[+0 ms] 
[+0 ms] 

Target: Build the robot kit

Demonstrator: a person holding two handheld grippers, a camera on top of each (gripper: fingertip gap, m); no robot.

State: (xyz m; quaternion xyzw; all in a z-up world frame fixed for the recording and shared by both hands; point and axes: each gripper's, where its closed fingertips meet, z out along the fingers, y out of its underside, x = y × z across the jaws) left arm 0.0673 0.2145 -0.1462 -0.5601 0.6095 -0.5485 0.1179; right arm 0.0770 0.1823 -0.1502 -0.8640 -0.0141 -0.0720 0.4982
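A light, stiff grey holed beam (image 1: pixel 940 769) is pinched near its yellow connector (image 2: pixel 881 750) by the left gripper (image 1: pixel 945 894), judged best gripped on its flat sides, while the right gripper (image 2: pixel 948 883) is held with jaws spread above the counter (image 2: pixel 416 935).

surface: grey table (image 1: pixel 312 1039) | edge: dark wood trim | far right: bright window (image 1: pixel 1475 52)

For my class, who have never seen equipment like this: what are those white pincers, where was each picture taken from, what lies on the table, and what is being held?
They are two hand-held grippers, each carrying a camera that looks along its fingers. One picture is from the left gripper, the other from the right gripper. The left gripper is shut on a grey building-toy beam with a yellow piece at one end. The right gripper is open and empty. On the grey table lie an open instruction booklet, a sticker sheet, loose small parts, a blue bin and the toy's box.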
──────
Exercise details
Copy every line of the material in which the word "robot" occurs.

Exercise solution
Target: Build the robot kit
Demonstrator: a person holding two handheld grippers, a camera on top of each (gripper: fingertip gap, m); no robot.

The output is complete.